- _Exercise directions_: List each line of the data that holds the string "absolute".

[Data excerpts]

((

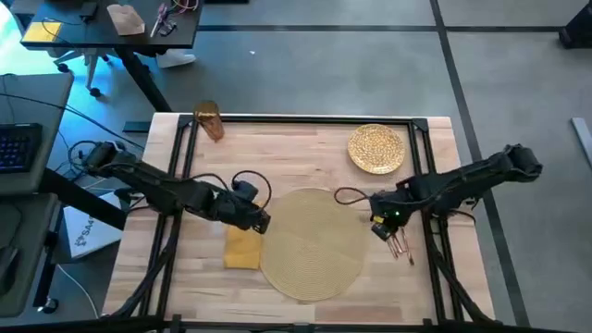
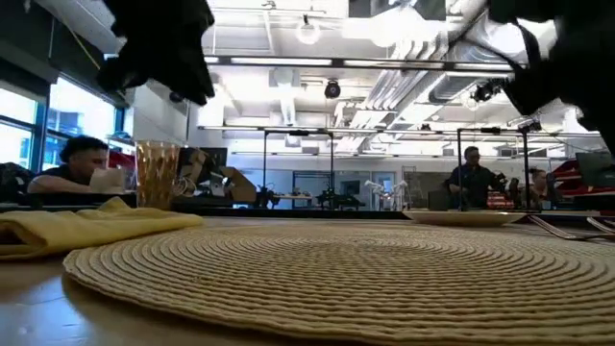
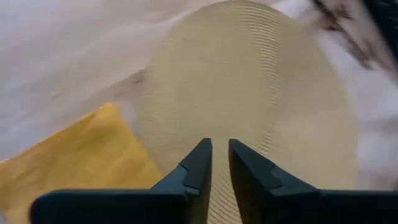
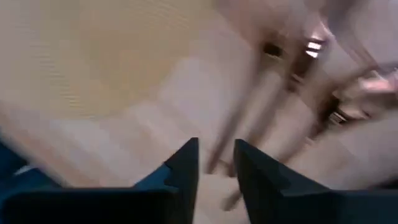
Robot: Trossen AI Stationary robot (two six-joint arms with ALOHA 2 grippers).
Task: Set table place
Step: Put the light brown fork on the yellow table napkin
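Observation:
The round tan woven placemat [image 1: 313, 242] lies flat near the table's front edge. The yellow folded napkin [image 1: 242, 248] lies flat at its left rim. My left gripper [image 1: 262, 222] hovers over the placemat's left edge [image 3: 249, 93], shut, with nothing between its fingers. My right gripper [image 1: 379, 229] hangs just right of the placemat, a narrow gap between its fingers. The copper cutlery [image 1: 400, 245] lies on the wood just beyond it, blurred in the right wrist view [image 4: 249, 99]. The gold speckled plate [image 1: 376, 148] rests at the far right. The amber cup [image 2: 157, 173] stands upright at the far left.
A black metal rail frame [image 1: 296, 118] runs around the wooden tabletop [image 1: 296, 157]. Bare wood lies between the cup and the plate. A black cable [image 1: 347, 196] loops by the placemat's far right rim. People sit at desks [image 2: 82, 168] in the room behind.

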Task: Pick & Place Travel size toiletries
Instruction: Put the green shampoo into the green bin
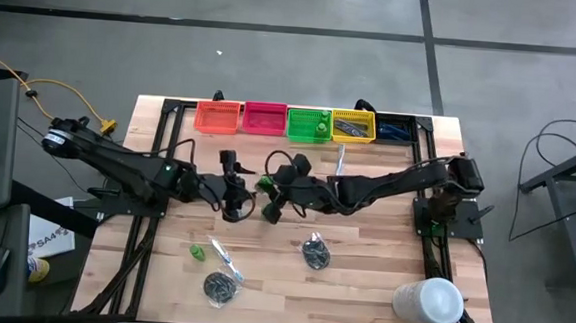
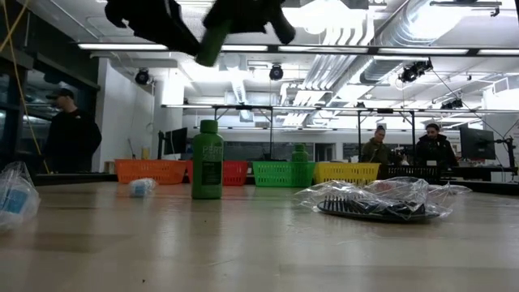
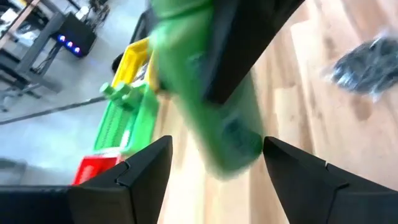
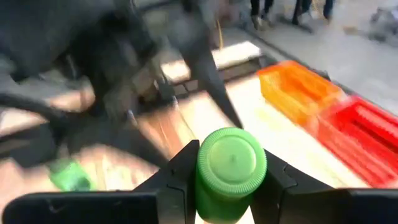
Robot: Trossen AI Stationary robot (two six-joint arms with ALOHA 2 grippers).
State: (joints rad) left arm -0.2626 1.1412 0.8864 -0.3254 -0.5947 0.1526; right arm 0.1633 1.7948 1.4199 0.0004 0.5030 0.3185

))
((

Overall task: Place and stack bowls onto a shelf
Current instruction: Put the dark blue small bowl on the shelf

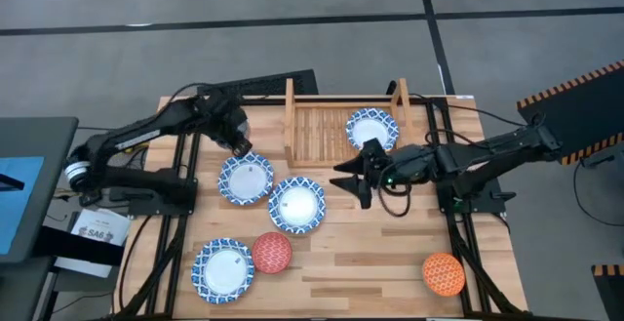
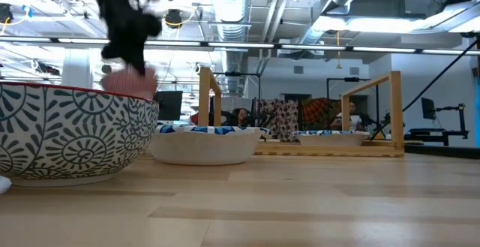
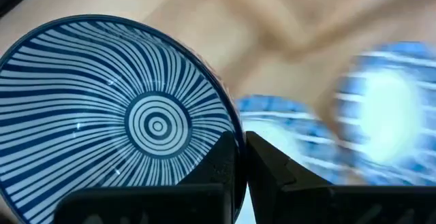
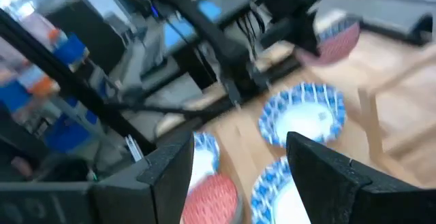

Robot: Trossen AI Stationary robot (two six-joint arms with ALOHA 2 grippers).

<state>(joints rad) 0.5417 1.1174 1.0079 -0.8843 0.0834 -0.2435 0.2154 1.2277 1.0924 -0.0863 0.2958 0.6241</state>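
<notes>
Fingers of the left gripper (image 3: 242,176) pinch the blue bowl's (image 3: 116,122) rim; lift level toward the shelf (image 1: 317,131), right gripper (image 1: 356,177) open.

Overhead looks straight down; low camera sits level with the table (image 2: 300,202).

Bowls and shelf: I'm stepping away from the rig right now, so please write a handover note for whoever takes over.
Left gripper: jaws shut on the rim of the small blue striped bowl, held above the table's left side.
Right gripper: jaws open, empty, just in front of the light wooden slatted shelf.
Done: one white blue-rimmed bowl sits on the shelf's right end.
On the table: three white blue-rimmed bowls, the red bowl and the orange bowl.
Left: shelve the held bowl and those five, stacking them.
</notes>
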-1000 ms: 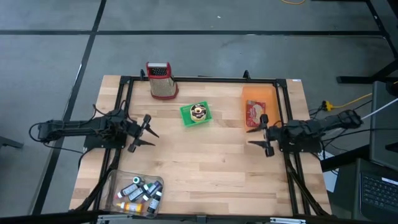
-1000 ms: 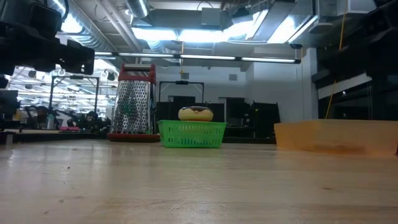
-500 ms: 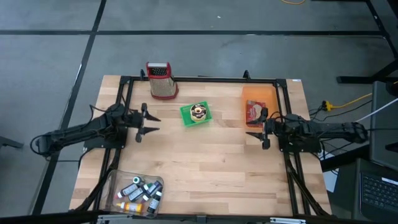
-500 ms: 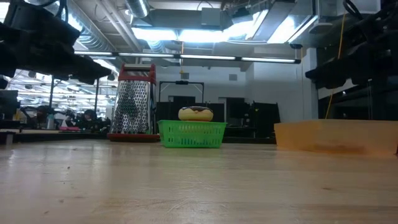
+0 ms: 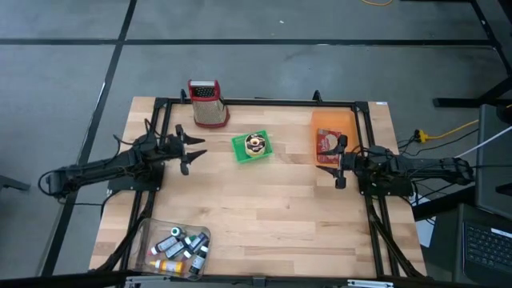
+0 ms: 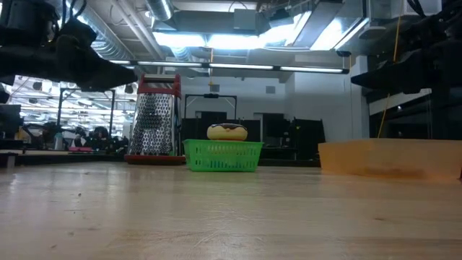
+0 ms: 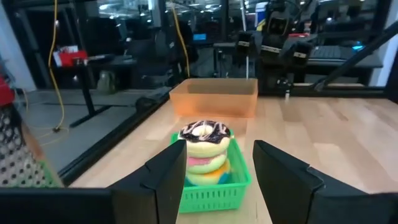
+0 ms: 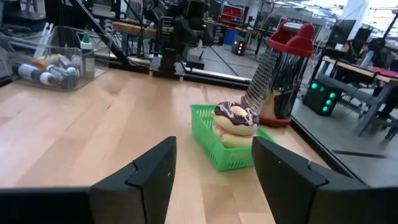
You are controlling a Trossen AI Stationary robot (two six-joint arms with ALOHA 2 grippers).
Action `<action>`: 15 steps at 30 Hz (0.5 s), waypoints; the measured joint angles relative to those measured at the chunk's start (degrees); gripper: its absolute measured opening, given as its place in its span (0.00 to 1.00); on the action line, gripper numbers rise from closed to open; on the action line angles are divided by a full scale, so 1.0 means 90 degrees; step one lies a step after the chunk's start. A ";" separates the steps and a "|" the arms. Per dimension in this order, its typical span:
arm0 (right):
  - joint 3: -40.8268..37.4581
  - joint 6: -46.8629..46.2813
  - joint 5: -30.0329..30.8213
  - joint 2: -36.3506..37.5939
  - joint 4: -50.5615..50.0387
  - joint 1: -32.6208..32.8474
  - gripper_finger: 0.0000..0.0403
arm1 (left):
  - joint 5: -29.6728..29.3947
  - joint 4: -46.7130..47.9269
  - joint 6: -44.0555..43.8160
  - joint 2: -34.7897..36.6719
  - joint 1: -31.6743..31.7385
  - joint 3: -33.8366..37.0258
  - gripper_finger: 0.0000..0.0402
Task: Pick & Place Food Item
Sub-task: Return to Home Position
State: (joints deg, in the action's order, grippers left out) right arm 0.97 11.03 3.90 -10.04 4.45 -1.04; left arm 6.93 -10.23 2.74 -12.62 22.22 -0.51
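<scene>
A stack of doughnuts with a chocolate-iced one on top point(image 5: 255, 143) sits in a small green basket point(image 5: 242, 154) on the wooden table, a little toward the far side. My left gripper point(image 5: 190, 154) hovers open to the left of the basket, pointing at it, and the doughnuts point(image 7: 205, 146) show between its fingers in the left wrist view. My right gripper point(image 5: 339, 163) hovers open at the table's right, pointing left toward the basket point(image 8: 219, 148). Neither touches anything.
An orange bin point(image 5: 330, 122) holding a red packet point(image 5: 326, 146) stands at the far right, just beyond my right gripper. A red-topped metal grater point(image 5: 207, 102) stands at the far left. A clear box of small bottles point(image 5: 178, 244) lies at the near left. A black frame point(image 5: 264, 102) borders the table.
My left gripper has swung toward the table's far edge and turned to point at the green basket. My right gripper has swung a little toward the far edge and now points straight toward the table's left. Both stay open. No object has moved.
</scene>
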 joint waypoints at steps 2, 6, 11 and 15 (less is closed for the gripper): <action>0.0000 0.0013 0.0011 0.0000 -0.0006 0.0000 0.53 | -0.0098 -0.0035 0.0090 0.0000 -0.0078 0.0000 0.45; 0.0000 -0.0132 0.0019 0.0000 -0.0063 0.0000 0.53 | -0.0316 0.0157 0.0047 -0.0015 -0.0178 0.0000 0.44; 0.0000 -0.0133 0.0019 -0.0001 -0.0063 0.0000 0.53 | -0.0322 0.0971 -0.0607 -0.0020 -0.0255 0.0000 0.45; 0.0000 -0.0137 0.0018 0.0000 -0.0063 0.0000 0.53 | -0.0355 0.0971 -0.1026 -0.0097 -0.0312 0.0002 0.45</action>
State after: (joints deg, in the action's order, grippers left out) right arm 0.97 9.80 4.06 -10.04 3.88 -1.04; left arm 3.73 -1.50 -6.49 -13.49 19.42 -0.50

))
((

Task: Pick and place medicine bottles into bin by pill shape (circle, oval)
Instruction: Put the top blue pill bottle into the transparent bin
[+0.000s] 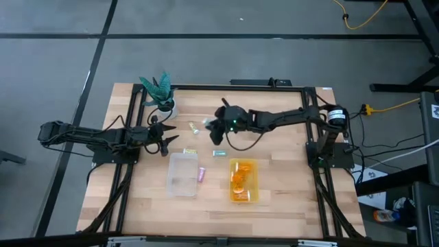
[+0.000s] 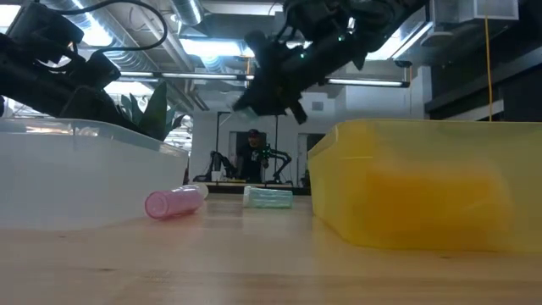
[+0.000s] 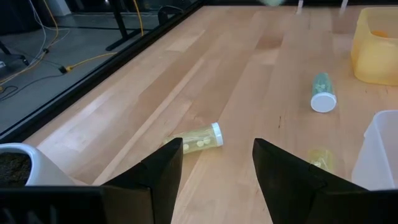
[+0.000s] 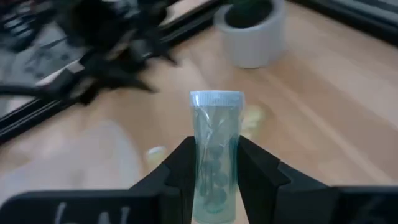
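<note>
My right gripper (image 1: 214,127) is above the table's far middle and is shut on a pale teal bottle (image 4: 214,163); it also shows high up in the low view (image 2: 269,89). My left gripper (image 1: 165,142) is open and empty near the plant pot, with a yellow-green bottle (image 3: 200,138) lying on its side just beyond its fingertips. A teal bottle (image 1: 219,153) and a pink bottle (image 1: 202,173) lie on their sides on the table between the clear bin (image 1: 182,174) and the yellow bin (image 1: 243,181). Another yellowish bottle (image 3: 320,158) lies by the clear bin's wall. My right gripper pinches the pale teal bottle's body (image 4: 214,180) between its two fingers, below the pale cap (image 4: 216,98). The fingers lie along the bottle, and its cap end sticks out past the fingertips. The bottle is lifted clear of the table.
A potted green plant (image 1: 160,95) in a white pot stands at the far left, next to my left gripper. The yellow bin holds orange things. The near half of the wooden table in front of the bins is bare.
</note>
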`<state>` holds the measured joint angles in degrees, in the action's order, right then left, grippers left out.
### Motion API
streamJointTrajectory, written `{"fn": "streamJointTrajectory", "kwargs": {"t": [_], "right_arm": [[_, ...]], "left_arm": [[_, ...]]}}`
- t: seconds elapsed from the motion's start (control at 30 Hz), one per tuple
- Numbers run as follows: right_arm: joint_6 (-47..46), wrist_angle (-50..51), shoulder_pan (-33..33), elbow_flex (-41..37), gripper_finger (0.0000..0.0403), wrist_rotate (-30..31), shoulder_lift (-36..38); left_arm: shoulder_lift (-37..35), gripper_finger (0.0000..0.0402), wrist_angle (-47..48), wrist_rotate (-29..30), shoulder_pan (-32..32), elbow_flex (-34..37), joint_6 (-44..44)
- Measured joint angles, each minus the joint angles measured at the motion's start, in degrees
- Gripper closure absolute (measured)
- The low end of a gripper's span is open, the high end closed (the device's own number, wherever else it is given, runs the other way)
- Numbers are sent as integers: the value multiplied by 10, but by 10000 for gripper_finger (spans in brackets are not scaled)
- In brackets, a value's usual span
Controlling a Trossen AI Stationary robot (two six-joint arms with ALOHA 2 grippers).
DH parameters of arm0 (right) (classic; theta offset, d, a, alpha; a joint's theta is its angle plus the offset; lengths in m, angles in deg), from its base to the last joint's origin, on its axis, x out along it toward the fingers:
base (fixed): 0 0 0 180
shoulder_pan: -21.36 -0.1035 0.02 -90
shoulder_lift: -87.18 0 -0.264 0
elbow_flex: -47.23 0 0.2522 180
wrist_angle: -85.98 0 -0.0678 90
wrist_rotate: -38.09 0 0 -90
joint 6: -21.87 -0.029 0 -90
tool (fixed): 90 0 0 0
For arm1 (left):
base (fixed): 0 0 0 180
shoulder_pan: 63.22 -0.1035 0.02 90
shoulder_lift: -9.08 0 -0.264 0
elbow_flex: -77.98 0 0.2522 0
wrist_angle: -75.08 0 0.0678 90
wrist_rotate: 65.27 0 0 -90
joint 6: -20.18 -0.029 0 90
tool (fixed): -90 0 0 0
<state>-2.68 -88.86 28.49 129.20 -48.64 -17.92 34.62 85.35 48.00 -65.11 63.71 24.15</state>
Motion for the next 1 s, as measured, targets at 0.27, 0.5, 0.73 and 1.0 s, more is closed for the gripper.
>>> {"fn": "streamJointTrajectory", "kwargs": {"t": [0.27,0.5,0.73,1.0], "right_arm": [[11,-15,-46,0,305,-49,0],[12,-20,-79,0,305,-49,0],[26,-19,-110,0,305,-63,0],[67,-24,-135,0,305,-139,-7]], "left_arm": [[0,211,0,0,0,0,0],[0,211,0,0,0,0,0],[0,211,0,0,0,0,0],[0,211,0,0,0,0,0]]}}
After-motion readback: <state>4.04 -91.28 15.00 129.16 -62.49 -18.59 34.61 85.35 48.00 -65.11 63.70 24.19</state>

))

- _Answer to the exercise_:
Action `<action>`: 15 steps at 30 Hz (0.5 s), waypoints; the measured joint angles relative to those measured at the chunk's start (degrees); gripper: its absolute measured opening, given as its place in its span (0.00 to 1.00); on the action line, gripper numbers rise from closed to open; on the action line angles are divided by a full scale, so 1.0 means 90 degrees; step one lies a step after the chunk's start. A ";" separates the steps and a "|" the arms. Per dimension in this order, its typical span:
- Gripper closure absolute (measured)

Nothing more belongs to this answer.